Records for the exercise -
::::::::::
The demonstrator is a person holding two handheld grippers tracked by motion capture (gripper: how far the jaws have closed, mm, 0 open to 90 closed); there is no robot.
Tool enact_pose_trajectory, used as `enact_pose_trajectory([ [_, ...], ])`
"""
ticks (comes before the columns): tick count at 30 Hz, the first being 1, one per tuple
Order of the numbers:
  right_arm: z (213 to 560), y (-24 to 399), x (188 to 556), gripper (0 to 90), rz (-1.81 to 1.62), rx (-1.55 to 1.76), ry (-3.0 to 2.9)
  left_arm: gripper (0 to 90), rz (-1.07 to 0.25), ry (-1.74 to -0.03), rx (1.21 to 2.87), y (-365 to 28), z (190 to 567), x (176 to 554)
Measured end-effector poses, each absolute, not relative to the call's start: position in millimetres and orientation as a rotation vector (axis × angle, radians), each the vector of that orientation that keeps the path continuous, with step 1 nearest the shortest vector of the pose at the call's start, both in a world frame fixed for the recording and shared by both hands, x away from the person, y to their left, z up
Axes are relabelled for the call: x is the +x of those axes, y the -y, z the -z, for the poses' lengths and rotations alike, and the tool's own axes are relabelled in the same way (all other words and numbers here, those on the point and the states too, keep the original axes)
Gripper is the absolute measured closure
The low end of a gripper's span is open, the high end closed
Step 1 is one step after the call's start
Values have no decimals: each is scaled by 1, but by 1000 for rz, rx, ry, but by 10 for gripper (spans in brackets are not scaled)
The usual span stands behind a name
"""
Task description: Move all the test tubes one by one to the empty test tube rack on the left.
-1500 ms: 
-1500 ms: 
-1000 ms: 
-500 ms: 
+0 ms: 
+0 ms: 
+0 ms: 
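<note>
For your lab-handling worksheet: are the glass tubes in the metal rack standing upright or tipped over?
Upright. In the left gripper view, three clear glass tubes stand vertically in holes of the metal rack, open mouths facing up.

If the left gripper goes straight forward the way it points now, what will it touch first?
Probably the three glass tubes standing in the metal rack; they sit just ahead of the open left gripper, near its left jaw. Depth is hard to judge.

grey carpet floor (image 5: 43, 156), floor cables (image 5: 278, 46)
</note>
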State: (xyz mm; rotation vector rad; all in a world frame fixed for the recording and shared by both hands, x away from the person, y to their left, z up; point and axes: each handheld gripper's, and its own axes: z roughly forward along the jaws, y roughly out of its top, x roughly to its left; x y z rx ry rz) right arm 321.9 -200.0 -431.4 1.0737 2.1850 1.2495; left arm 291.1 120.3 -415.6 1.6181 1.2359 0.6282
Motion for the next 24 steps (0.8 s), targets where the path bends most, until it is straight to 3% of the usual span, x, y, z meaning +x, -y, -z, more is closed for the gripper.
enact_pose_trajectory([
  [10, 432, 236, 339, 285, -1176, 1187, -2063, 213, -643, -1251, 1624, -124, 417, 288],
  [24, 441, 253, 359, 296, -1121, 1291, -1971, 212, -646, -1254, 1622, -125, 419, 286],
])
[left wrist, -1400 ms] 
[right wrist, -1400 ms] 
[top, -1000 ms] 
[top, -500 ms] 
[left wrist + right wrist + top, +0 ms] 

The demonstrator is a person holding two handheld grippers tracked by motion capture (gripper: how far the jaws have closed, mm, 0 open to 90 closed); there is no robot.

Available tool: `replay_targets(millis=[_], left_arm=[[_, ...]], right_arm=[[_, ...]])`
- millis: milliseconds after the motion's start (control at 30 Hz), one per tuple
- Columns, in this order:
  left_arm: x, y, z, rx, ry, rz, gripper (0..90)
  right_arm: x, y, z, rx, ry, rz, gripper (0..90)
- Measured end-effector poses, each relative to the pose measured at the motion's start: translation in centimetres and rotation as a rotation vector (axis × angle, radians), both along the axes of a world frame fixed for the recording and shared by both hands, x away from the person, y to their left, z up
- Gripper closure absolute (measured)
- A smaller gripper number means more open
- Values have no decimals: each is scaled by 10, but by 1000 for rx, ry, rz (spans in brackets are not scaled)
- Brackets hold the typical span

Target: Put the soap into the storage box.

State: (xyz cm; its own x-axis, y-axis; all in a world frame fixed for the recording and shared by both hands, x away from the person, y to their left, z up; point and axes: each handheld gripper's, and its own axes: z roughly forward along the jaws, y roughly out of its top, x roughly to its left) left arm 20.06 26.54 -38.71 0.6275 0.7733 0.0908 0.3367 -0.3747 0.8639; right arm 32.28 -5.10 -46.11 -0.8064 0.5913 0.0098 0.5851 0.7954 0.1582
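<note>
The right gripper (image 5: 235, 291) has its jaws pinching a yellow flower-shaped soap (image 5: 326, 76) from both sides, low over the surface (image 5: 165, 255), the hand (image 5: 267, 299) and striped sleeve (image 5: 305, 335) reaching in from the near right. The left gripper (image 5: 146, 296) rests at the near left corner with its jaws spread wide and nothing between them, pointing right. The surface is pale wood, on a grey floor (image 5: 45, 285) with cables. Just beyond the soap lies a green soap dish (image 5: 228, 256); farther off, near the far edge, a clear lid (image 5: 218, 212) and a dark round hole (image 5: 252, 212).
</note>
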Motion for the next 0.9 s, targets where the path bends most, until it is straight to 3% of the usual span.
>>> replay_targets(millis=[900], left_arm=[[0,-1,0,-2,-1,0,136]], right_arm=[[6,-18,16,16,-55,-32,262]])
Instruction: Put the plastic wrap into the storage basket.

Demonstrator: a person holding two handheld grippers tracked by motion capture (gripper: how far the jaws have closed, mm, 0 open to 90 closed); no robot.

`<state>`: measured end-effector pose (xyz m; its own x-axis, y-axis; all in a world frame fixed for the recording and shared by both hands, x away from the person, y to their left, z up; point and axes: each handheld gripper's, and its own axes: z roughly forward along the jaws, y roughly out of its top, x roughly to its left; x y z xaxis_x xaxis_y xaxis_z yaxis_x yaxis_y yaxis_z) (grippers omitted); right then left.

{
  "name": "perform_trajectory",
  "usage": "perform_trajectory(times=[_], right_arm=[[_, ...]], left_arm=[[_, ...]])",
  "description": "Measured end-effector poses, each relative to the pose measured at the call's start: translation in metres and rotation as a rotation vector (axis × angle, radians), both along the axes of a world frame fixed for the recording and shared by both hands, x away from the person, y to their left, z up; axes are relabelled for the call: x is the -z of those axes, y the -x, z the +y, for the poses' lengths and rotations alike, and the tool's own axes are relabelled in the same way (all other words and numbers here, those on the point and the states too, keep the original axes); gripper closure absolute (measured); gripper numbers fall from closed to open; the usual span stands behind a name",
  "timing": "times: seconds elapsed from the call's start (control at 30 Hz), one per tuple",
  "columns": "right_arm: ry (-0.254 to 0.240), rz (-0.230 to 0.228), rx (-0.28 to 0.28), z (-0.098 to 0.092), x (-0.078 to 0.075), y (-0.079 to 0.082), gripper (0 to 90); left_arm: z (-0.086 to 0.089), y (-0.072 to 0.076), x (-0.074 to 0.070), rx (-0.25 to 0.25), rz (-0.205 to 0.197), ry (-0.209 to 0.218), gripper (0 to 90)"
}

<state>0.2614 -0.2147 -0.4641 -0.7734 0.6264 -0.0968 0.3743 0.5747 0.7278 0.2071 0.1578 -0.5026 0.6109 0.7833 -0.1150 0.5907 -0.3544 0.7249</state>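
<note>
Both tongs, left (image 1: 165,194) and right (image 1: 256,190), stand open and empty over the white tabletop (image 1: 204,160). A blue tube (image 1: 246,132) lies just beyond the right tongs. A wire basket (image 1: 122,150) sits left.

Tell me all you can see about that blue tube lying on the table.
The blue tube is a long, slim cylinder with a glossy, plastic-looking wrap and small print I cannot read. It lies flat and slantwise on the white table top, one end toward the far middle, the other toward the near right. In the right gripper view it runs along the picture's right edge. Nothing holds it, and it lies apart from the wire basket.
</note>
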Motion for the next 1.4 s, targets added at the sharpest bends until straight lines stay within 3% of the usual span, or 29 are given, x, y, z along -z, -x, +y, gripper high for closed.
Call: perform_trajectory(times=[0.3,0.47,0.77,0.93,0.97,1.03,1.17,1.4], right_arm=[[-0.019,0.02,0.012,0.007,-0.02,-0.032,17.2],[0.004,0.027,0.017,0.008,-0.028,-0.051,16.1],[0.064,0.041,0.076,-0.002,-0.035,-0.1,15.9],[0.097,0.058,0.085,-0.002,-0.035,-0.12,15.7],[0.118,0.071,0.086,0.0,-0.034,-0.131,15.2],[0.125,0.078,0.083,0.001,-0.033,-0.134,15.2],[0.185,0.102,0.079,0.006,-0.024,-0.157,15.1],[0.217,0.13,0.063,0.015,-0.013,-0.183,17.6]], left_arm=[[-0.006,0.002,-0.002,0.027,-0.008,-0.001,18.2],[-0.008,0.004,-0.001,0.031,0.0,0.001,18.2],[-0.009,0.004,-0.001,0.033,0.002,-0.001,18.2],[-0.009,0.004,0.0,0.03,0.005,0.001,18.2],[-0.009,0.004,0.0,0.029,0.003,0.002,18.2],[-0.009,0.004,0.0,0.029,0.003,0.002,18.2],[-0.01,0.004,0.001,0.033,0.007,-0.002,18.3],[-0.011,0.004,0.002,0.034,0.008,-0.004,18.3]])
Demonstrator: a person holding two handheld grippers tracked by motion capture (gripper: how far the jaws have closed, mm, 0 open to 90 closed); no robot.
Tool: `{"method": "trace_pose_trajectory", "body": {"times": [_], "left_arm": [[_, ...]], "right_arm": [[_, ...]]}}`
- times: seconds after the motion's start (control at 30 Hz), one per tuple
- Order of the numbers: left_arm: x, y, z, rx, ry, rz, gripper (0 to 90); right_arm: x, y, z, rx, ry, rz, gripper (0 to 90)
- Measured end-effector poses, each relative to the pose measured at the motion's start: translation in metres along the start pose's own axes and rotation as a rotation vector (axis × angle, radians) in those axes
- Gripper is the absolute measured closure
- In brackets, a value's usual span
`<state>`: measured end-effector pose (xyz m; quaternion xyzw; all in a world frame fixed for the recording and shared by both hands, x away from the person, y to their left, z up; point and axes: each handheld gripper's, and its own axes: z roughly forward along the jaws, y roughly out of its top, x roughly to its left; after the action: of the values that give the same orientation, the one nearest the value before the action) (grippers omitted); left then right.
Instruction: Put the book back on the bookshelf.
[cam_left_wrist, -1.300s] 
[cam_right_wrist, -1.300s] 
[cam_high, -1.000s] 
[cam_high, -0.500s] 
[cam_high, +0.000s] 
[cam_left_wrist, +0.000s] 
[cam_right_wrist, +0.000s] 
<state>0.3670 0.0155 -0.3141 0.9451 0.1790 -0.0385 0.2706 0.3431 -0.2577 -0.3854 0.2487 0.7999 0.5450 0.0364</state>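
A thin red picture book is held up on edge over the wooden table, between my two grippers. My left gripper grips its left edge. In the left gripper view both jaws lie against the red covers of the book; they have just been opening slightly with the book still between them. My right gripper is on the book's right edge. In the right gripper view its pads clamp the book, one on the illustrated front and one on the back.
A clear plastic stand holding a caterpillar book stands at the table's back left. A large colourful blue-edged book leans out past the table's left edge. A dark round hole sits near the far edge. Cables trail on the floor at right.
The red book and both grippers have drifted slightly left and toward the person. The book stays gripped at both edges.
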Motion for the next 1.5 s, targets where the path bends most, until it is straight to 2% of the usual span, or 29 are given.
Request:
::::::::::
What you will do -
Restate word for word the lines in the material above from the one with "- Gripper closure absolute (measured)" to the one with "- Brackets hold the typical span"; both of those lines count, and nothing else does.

Task answer -
- Gripper closure absolute (measured)
- A smaller gripper number means more open
- Values have no decimals: each is scaled by 10, but by 1000 for rx, ry, rz (spans in brackets are not scaled)
- Brackets hold the typical span

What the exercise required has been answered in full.